Chromatography Forum

Hi all,

is there anyone who did some HPLC preparations?

i read some discriptions on certain column/media preotein-loading capacity. it reads " Frontal loading. 10mg/mL protein solutions. Column: ***(4.6mmID x 50mm). Conditions: loading mobile phase=80:20 water: acetonitrile with 0.1% v/v TFA. Flow rate = 1mL/min."

what is the meaning of "frontal loading"? to get some kind of frontal peak(meaning over the linear scope)??

many thanks for your kind comments.

kiknos in shanghai,china.

one friend told me ""Normally, people would load a maximum 80% of the frontal capacity, in order to prevent breakthrough (over saturating the ion-exchange bed)".

so the "frontal" means "begin to breakthrough" ?!

and the "breakthrough" reminds me of another thing!

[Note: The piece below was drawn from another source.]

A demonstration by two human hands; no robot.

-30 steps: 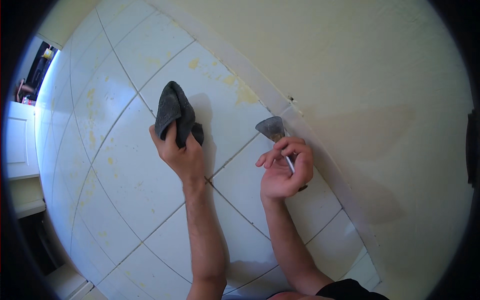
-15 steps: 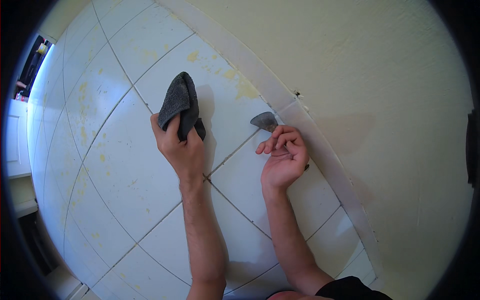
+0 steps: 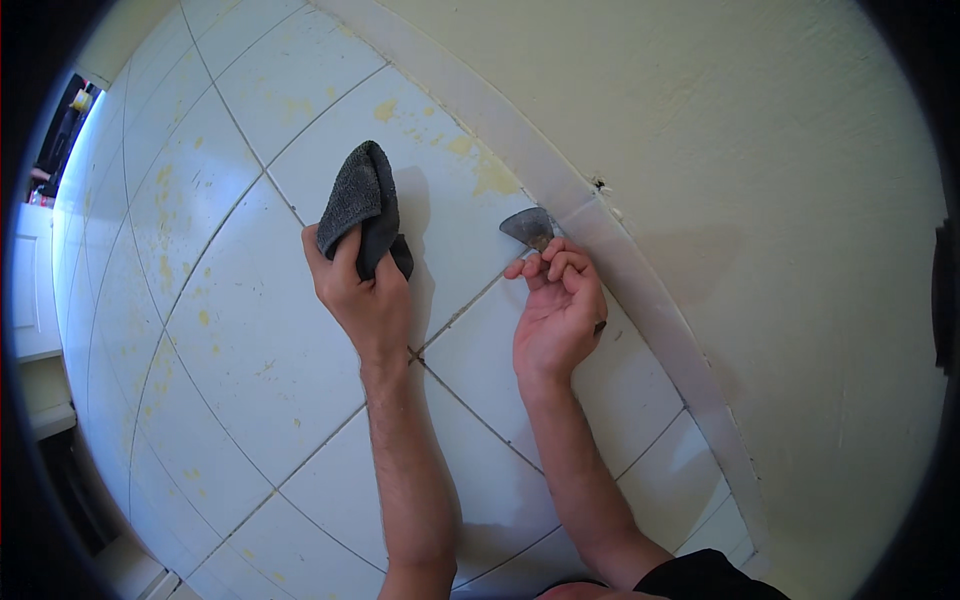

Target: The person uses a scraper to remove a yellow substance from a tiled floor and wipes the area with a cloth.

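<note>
**tile_guy:** Looking down at 2 bare arms coming in from 6 o'clock over a white tile floor (image 3: 230,340). Left hand (image 3: 365,295) is clamped around a dark grey cloth (image 3: 362,205), fingers wrapped over its lower end, and the rest of the cloth sticks out toward 12 o'clock, lying on the tile. Right hand (image 3: 558,310) is curled shut on a scraper (image 3: 530,228). You only see the grey metal blade poking out past the fingertips toward 11 o'clock. The handle is buried in the palm, apart from a dark bit at the 3 o'clock edge of the hand.

**grout_nerd:** Where's the blade sitting exactly?

**tile_guy:** Right at the foot of the pale baseboard (image 3: 640,290), just beside it, at the edge of the tile. Can't tell if the edge is actually touching the floor or the trim. The baseboard runs diagonally from 11 o'clock down to 5 o'clock, and the cream wall (image 3: 760,180) fills everything on the 2 o'clock side.

**grout_nerd:** And the 2 hands, close together?

**tile_guy:** Near each other but apart, with a grout line (image 3: 460,310) crossing the gap between them. The cloth is at 9 o'clock from the scraper. Yellowish stains (image 3: 490,180) sit on the tile between the cloth and the baseboard, and more speckle the tiles out toward 9 o'clock. White furniture (image 3: 30,290) shows at the far 9 o'clock rim.
</note>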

we have "static capacity", and we also have "dynamic capacity esp. under 5% breakthrough", for some kinds of columns such as Affinity columns.

anyone has some experiences on that?

thanks again,
kiknos

kiknos,

It's very common to observe fairly dramatic differences between static and dynamic capacity. One could argue that reporting static capacity is more than little misleading because of this but for some reason it is common practice in the case of protein separations.

thanks for the reply, Chris

an expert on protein purification told me he chooses media like such way:
firstly compare the static capacity by very simple tests(making "slurry" and mix with sample...) on all media he can find;

then compare the dynamic capacity by relatively "troublesome" tests(packing column and loading and eluting and calculating) among those offering high static capacity for the sample.